Joining on More Than One Column

Although a JOIN frequently involves joining a column from one table to a column from another table, sometimes you must join multiple columns. The AdventureWorks2012 database contains only one example in which multiple columns must be used in a single JOIN: Sales.SalesOrderDetail to Sales.SpecialOfferProduct. Figure 4-6 shows how these two tables connect.

images

Figure 4-6. How to connect the Sales.SalesOrderDetail table to the Sales.SpecialOfferProduct table

The Sales.SalesSpecialOfferProduct table has a composite primary key composed of SpecialOfferID plus ProductID. To identify a row in this table, you must use both columns.
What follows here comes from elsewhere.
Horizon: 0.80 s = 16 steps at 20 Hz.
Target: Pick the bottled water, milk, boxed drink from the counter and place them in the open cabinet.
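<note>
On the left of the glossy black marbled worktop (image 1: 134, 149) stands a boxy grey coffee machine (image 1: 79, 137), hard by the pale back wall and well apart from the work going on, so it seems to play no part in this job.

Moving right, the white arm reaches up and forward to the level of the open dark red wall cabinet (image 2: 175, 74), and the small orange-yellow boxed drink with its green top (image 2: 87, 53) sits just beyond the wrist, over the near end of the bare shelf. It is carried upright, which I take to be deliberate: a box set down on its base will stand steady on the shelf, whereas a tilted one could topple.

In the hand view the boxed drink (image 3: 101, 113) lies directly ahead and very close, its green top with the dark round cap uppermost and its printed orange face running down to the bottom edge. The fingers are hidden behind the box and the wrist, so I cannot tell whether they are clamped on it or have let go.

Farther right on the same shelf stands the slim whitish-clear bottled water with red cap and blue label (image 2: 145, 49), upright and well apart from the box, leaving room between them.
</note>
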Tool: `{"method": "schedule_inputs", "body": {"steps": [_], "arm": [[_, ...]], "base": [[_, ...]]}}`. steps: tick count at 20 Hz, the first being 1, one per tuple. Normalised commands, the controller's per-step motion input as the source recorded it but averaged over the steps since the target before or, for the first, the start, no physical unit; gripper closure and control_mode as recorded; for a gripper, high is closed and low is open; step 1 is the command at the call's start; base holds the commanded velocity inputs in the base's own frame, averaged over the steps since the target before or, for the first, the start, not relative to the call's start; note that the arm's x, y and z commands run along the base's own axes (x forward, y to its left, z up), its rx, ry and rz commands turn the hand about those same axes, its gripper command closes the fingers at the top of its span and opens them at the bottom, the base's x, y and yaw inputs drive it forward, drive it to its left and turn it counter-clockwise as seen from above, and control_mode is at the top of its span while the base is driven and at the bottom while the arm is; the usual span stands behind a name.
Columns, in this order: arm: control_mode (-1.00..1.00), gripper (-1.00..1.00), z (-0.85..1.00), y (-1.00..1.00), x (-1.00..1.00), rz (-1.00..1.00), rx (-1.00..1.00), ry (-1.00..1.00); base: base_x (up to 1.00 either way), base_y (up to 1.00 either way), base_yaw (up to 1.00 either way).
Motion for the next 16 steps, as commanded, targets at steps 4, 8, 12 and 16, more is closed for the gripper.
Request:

When joining Sales.SalesOrderDetail to the Sales.SpecialOfferProduct table, you specify both columns in the join. Here is the syntax for joining on more than one column:

SELECT <SELECT list>
FROM <table1>
[INNER] JOIN <table2> ON <table1>.<col1> = <table2><col2>
    AND <table1>.<col3> = <table2>.<col4>

Type in and execute the code in Listing 4-4 to learn how to join on two columns.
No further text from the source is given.